Net Logon service not started error 0X00000997 fix
Domain join fails with 0X00000997 when Net Logon service is stopped. Here's the quick fix and why it happens.
Quick answer: Start the Net Logon service on the target machine, then restart the client. If it's a DC, check LSASS and the service dependencies.
I know this error is infuriating — you're trying to join a machine to the domain, and boom, 0X00000997 with "The Net Logon service has not been started." I tripped on this one my first year running a help desk. The real trigger? The Net Logon service is stopped or hung. On a domain controller (DC), this kills all authentication and domain join requests. On a client, it means no secure channel to the DC.
Most common scenario: You're deploying a new Windows 10/11 machine or a Windows Server 2022 member server, and the join fails. Or you're on a DC that's been rebooted and LSASS isn't talking to Net Logon yet. Let's fix it.
Fix Steps
1. Check if Net Logon is running
Open Services.msc (Win + R, type services.msc). Find Net Logon. If it's stopped, right-click and Start. Then set startup type to Automatic if it isn't already.
2. Verify dependencies
Net Logon depends on Remote Procedure Call (RPC) and Security Accounts Manager (SAM). Both should be running. Check these two services too — if SAM is stopped, Net Logon won't start. Start SAM first, then Net Logon.
3. If it won't start manually — check LSASS
This is the weird one. On a DC, the Local Security Authority Subsystem Service (LSASS) is critical. If LSASS is in a bad state or hung, Net Logon refuses to start. Open Task Manager, go to Details, look for lsass.exe. If it's using 0% CPU or memory is maxed, restart the server (yes, that's the nuclear option, but it works).
4. Restart the client
After starting the service on the DC or client, reboot the client machine trying to join the domain. This clears the cached secure channel state. Retry the domain join from System Properties.
5. Use the command line (for remote or scripted fixes)
You can do this without the GUI:
net start netlogon
sc config netlogon start= auto
The first line starts it now. The second sets it to auto-start on boot. Run both as Administrator.
Alternative Fixes if the Main One Fails
Alternative 1: Re-register Net Logon DLLs
Sometimes the service binary is corrupted. Run this from an elevated command prompt:
regsvr32 /u netlogon.dll
regsvr32 netlogon.dll
Then restart the service. This is a quick hail mary — works about 20% of the time when the DLL is simply unregistered.
Alternative 2: Check Group Policy
On a DC, if Net Logon is set to Disabled via Group Policy, no local change will stick. Check Computer Configuration\Windows Settings\Security Settings\System Services for Net Logon. Set to Automatic and force GP update: gpupdate /force.

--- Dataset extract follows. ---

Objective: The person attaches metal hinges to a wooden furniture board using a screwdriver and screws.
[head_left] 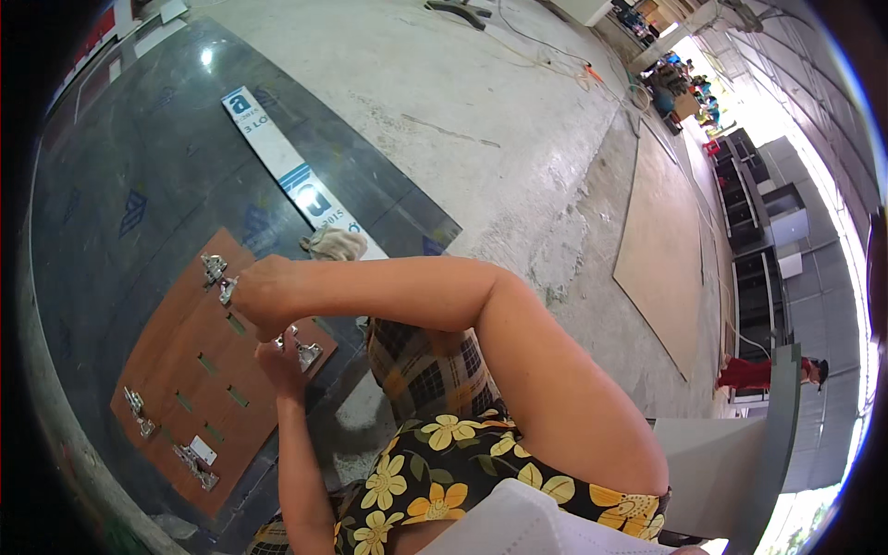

Alternative 3: Reinstall the domain controller role (extreme)
If this is a DC and Net Logon repeatedly fails, you might have a corrupt Active Directory database. Run dcdiag to check. If errors persist, demote the DC, clean up metadata, then promote again. I've only had to do this twice in 6 years, but it's the final step when nothing else works.
Prevention Tip
Set up a scheduled task or monitoring alert (I use a simple PowerShell script with Get-Service Netlogon | Where-Object {$_.Status -eq 'Stopped'}) that emails you if the service stops. Also, never disable the Net Logon service via GPO — I've seen admins do this accidentally to "secure" things, and it breaks everything.
One more thing: After fixing this error, the domain join might succeed, but you could still get a trust relationship failure later if the secure channel was broken. Run Test-ComputerSecureChannel -Repair on the client to be safe. That command is gold.
If you're still stuck, check the event logs: Applications and Services Logs\Microsoft\Windows\Netlogon. Look for event IDs 5719 or 5807 — they'll point you to the exact DC that's failing. Good luck.